DNA damage: repair adapted in space
According to the location of damaged genes in the nucleus, the cell is able to trigger different and adapted repair mechanisms.
Genes Dev Nov. 15, 2014
Nov. 3, 2014
The double-strand DNA breaks are particularly dangerous. The research team of Evi Soutoglou at IGBMC has just discovered that the choice of natural repair mechanisms of the cell, in response to this type of injury, depends on the location of genes in the nucleus. These results are published on the 3rd of November in the journal Genes & Development.

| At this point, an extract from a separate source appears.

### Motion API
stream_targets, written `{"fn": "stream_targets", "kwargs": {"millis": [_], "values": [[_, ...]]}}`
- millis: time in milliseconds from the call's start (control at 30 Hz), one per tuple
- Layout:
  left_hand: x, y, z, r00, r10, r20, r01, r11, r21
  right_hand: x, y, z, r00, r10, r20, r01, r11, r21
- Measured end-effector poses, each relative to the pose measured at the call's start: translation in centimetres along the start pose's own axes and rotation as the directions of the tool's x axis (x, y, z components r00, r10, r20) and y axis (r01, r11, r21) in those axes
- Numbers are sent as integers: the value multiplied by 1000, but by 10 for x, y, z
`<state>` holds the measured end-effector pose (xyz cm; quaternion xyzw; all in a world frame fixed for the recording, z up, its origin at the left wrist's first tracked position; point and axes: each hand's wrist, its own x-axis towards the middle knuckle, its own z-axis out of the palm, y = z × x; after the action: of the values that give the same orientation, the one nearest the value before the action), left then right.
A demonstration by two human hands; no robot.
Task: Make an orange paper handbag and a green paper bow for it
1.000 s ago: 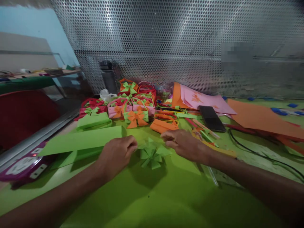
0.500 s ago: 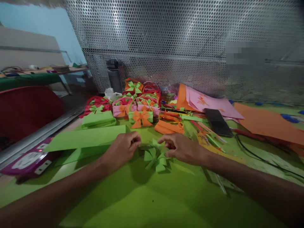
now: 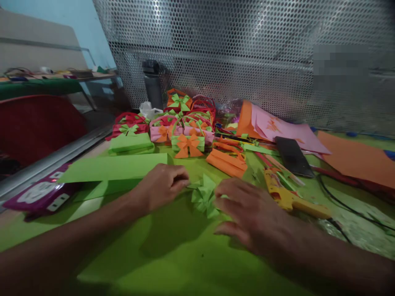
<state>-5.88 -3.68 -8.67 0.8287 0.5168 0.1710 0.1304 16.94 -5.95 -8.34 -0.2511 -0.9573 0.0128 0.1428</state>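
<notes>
A light green folded-paper bow (image 3: 205, 197) with several pointed tails is between my two hands, above the green surface. My left hand (image 3: 165, 184) is closed in a pinch at the bow's left side, its fingertips on a thin green paper end. My right hand (image 3: 249, 211) is beside the bow on the right, with its fingers apart and bent and the thumb held away. Its upper fingertips overlap the bow's right edge. Whether they press on it is hard to tell, as the hand is a little blurred.
Small paper handbags with bows (image 3: 188, 142) stand in a cluster ahead. A folded orange paper piece (image 3: 226, 161), phone (image 3: 293, 156) and yellow glue gun (image 3: 285, 195) lie to the right. Green sheets (image 3: 117, 167) and a purple power strip (image 3: 40, 195) are at left; a dark bottle (image 3: 152, 84) stands behind.
My right hand has come nearer, and its fingers have spread from a curled pose. The bow has turned and tilted. My left hand remains pinched. The view has shifted, uncovering the glue gun.
</notes>
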Motion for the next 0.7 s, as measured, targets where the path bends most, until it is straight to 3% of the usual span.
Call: {"fn": "stream_targets", "kwargs": {"millis": [67,100,167,233,333,433,700], "values": [[-5,4,-3,985,167,32,-168,985,42,-3,-8,4,994,-83,66,93,983,-156],[-9,7,-4,956,287,62,-291,954,67,-4,-10,6,990,-104,98,123,970,-211],[-17,15,-7,853,492,173,-515,846,135,-5,-11,12,985,-109,136,142,955,-261],[-25,23,-8,776,575,260,-625,758,187,-5,-8,17,987,-79,138,113,960,-256],[-33,30,-4,745,594,303,-667,670,326,-5,-3,21,992,-46,117,71,975,-213],[-36,31,4,748,604,275,-658,617,431,-6,-2,21,996,-33,86,48,983,-177],[-34,31,17,776,581,245,-615,612,497,-5,-4,20,998,5,62,5,988,-151]]}}
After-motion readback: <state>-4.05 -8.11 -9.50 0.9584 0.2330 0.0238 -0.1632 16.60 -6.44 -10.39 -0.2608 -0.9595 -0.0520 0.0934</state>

Our body is continuously subjected to endogenous and environmental factors that can affect its integrity and cause DNA damage. The double-strand breaks (DSBs) on DNA are particularly critical and can cause cancer. The cell is happily fitted with multiple systems to detect and repair these damages. More or less effective, their use notably depends on when the lesion occurs during the cell cycle. Before dividing the cell replicates its DNA. During replication, DNA is copied to produce two sister chromatids. There are at least two major types of repair of DSBs, based on completely different mechanisms. Homologous recombination (HR) uses a DNA sequence identical to the damaged one (the sister chromatid) for reconstructing the missing DNA piece. But this mechanism can only be used when DNA is replicated. On the other hand, the non-homologous end joining (NHEJ) repair system directly bonds the two ends of the lesion. It has the advantage of being able to take place throughout the cell cycle. In parallel to this path, a less accurate alternative end joining (A-EJ) mechanism has also been described in the absence of NHEJ, but the mechanisms of its control are still unknown.

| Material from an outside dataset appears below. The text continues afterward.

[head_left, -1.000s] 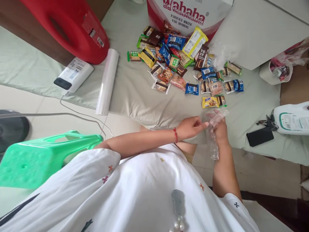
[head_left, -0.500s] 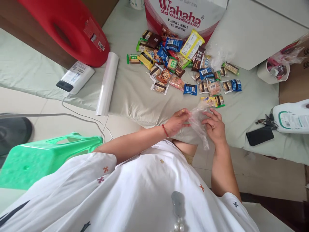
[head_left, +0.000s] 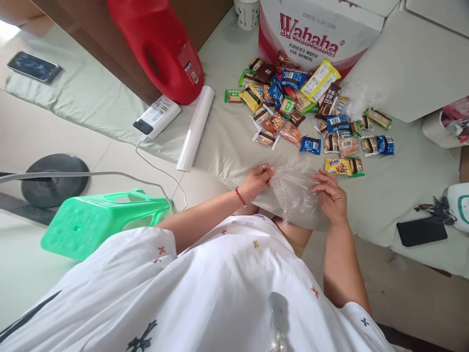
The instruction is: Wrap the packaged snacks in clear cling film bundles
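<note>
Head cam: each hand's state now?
Left hand: closed, pinching the clear plastic bag.
Right hand: at the bag's edge; whether gripping cannot be told.

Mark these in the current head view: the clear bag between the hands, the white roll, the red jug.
Clear bag [head_left: 292, 188]: head view, on the crumpled middle of its film.
White roll [head_left: 195, 129]: head view, on its side, about halfway along.
Red jug [head_left: 172, 51]: head view, on its body, beside the handle opening.

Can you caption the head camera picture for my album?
Left hand holds a clear plastic bag, right hand at its edge, near wrapped snacks.
</note>
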`<state>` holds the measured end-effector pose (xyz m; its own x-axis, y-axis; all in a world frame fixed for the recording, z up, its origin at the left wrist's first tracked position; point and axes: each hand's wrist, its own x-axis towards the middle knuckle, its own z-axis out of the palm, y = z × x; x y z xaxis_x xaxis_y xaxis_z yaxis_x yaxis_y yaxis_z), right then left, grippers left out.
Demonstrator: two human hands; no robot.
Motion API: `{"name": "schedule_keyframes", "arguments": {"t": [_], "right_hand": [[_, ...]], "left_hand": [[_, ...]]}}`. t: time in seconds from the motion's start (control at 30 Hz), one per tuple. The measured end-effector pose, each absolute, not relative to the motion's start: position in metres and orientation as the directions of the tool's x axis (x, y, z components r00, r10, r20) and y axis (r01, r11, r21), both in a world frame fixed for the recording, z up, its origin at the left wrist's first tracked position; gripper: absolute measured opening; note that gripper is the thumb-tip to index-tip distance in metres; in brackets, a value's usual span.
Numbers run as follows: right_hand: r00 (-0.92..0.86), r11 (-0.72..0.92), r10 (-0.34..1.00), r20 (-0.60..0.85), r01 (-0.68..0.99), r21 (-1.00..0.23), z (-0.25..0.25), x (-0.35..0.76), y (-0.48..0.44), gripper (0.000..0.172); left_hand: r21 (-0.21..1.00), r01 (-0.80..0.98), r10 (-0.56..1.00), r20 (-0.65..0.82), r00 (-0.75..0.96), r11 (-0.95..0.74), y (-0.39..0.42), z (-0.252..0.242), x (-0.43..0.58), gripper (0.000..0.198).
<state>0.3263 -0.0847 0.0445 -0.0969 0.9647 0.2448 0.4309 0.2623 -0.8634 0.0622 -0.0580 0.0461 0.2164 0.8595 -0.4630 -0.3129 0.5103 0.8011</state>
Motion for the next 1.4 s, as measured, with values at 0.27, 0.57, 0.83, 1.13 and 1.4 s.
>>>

Tell me where you are, I'll tell you how you will be repaired
Depending on the stage of the cell cycle, but also its location in the nucleus, the chromatin (form under which DNA is packed) is more or less compact. Knowing that cellular DNA is not randomly stored in the nucleus, Evi Soutoglou’s team became interested in the influence of DNA location in the nucleus on the type of repair triggered. While it is usually HR or NHEJ that are set off inside the nucleus, the researchers showed that the lesions on genes located near the nuclear envelope resulted exclusively in NHEJ or A-EJ mechanisms. This is also the first time that the A-EJ path is shown in physiological conditions where NHEJ is functional. These results are explained by the fact that many repeats of the same gene are present in the nuclear periphery, and triggering HR would increase the risk of using the wrong sequence in place of the sister chromatid. In addition, the high degree of compaction of DNA at this location prevents the recruitment of the proteins responsible for the HR, inhibiting this mechanism. Finally, as genes located on the periphery of the nucleus are generally not expressed, an error in the repair related to the use of A-EJ would not have dramatic consequence.
These results show for the first time a segregation of mechanisms of DSB repair, depending on the location of the targeted genes in the nucleus. They also provide new insights into the mechanism of A-EJ repair, unexplored so far.